→ **What you will do**
Below this line are records; write out exactly the lines from the one containing "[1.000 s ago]" through the one containing "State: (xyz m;", with the pictures left out.

→ **Records from a dataset**

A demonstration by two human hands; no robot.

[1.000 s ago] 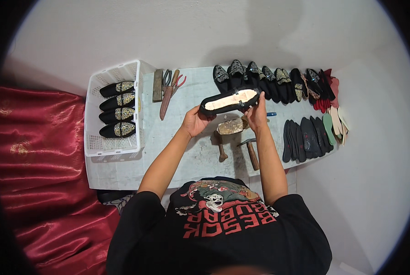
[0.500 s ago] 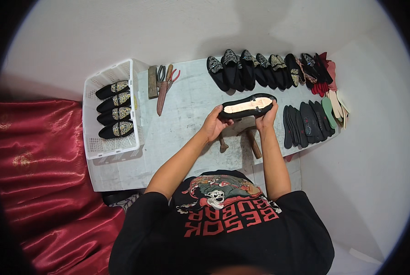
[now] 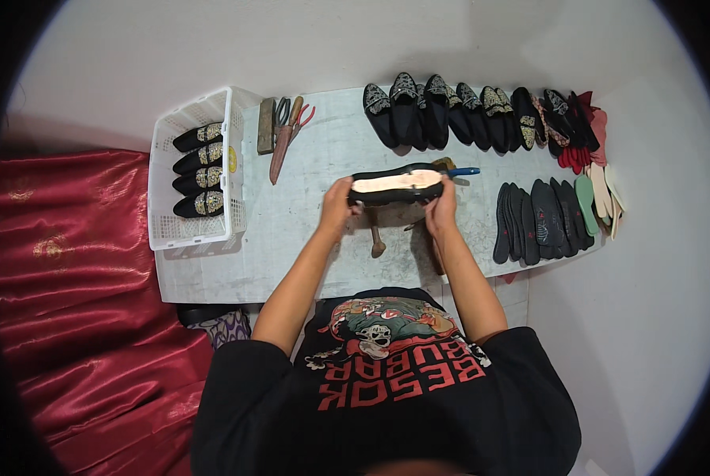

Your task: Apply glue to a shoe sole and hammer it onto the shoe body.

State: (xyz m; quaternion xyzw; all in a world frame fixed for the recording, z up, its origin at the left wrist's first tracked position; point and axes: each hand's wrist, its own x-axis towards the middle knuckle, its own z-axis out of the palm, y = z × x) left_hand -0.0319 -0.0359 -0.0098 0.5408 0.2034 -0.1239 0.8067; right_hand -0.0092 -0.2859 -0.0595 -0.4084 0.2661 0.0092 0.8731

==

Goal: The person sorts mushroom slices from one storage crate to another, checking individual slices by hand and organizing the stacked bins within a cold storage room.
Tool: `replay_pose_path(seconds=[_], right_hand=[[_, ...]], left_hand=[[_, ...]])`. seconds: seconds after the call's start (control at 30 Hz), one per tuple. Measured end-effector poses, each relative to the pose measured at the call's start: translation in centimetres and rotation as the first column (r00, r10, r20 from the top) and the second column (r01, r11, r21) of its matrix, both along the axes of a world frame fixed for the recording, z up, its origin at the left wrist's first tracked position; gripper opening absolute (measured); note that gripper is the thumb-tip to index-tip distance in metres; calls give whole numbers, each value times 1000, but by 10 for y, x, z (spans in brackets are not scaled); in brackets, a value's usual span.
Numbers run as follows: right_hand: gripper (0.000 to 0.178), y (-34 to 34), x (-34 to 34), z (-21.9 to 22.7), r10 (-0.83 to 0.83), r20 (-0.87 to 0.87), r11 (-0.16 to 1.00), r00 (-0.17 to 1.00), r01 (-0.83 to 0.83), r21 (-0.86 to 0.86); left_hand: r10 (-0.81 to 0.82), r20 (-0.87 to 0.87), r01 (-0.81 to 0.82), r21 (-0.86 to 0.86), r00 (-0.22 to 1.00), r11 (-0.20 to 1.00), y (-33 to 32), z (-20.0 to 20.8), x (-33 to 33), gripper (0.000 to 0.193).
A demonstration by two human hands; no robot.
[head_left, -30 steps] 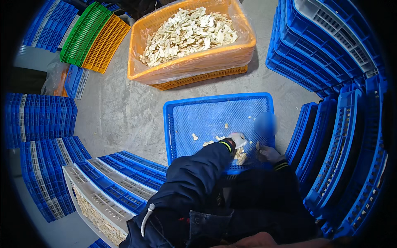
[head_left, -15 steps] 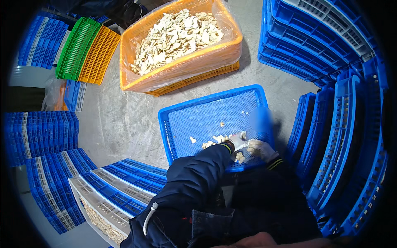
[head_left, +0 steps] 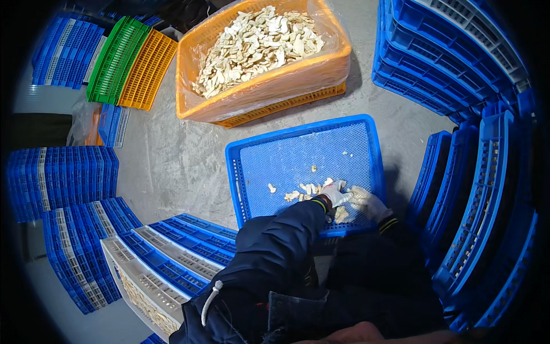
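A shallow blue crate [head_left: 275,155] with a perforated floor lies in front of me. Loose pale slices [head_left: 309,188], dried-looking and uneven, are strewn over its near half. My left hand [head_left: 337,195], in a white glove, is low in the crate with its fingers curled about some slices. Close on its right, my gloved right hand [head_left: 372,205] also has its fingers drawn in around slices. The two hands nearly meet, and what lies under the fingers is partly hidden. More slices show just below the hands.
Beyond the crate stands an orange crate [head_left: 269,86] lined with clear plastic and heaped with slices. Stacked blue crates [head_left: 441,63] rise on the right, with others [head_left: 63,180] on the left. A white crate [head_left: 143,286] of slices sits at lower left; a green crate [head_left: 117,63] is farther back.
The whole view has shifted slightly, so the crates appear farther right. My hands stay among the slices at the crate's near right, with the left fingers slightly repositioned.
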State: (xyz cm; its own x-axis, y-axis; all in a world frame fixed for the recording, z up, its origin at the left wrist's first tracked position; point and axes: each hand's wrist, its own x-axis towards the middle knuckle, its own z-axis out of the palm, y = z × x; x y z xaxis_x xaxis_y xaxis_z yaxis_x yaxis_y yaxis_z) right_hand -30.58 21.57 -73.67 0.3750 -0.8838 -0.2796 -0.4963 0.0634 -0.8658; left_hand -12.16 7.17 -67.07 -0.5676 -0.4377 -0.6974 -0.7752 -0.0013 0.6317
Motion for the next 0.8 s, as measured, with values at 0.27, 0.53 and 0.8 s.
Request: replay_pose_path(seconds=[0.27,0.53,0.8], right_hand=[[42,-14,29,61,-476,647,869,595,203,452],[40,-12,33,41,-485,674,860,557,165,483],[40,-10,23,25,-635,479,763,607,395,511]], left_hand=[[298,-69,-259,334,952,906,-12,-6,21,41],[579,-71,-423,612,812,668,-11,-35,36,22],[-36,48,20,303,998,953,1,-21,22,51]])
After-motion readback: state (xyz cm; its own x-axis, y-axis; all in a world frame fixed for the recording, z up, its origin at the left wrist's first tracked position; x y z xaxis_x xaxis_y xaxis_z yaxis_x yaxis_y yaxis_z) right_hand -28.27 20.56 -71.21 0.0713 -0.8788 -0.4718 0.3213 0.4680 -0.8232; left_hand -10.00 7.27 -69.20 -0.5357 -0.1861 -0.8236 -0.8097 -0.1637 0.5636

→ **Answer space**
[1.000 s ago] 
[0.500 s ago] 
[now] 

Your task: Apply glue to a shoe sole and hammer it onto the shoe body.

State: (xyz m; quaternion xyzw; all in a world frame fixed for the recording, z up, its origin at the left wrist's first tracked position; point and axes: each hand's wrist, its own x-axis towards the middle knuckle, its own z-axis out of the palm, y = z × x) left_hand -0.0319 -0.0359 -0.0098 0.5408 0.2034 -0.1239 0.8067; right_hand -0.0092 -0.2859 -0.0595 -0.4084 0.2661 0.0092 0.8731

That completes the exercise.